Monday, February 22, 2010

Constitutionality of Healthcare Reform

Constitution of the United States, Bill of Rights, Article X- The powers not delegated to the United States by the Constitution, nor prohibited by it to the States, are reserved to the States respectively, or to the people.

The language of the Tenth Amendment seems pretty clear to me. The powers not granted to the Federal Government IN THE CONSTITUION are reserved to the States or to the People.

Now where in the Constitution does it grant the Federal Government the authority to regulate Health Care?

Yes, Congress has the authority to encourage the sciences- but ONLY by creating the patent system. This is directly spelled out within the Constitution. (Article 1- Section 8)

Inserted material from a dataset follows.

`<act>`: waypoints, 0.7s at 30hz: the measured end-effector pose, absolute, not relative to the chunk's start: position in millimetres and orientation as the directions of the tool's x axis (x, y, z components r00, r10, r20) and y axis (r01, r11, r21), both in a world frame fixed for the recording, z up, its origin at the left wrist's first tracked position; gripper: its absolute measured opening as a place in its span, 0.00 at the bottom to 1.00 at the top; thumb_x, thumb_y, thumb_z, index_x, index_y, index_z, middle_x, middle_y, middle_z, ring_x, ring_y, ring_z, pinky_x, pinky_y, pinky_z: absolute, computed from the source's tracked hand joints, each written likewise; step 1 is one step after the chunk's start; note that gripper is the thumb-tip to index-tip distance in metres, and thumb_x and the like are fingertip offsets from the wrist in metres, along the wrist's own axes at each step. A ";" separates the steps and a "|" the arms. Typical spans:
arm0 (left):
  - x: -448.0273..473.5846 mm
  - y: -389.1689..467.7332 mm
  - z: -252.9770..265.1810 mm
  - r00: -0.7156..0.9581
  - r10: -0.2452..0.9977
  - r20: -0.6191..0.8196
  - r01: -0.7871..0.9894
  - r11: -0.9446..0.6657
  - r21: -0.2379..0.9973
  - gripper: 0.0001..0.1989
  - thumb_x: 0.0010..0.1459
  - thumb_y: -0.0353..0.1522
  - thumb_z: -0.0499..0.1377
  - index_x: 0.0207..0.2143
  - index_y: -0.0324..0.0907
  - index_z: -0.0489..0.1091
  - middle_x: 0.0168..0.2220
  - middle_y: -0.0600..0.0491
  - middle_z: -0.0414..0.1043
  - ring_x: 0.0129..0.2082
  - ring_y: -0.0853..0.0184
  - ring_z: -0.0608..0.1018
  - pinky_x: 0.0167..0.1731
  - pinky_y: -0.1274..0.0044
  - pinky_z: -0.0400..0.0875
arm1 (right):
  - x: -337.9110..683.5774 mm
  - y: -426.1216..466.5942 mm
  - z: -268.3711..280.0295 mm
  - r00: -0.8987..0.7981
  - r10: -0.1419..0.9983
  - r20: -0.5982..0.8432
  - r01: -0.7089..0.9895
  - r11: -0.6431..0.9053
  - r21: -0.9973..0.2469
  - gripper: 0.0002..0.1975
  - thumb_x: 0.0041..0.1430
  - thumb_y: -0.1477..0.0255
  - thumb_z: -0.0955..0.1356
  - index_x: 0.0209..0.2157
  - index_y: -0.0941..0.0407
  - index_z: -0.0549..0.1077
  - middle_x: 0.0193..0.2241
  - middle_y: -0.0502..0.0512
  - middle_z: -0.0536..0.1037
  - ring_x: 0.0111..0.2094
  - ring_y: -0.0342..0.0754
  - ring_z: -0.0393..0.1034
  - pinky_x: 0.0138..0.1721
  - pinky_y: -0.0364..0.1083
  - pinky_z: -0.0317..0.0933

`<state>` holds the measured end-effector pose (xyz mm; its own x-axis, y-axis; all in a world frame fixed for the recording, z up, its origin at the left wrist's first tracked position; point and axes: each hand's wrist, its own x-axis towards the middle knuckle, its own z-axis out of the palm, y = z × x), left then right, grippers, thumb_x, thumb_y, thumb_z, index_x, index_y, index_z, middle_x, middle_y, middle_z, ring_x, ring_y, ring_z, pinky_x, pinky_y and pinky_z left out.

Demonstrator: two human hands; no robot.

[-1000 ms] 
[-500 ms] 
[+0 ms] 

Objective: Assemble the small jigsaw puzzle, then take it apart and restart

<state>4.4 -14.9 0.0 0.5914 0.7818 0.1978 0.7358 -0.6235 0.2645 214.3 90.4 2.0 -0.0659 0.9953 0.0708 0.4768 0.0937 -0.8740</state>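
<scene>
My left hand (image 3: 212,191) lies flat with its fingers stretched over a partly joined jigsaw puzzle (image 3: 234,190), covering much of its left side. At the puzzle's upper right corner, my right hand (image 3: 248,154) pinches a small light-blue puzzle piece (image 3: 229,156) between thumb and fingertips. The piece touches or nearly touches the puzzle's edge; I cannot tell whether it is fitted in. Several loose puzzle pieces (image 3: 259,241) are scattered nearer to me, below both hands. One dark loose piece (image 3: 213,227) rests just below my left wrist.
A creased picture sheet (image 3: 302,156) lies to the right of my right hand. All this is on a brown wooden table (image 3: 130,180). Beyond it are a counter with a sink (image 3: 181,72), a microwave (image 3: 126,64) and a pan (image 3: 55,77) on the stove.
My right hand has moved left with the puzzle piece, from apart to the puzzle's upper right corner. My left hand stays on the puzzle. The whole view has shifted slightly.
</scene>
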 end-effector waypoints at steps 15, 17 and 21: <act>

Yes, Congress has the authority to regulate interstate commerce (Article 1 Section 8)- but healthcare is NOT interstate commerce. With the exception of Tele-medicine which is NOT the methodology used by most people to see a doctor, the patient and the doctor are in the same location and that location resides within an individual state.

So the question remains, where do the Obama administration and the democrats in Congress get the authority to regulate Health Care?

Bottom line- I don't think they have the authority, and I personally believe there will be legal action taken to question the Constitutionality of any Health Care Reform legislation- especially the newly proposed Federal Commission to regulate insurance premiums- That is what the States have Insurance Commissioners' for!

Barack Hussein Obama is supposedly a Professor of Constitutional Law. Perhaps he just views the Constitution as something that is a guideline or a document to ignore when he feels like it- that is certainly what his proposal seems to indicate.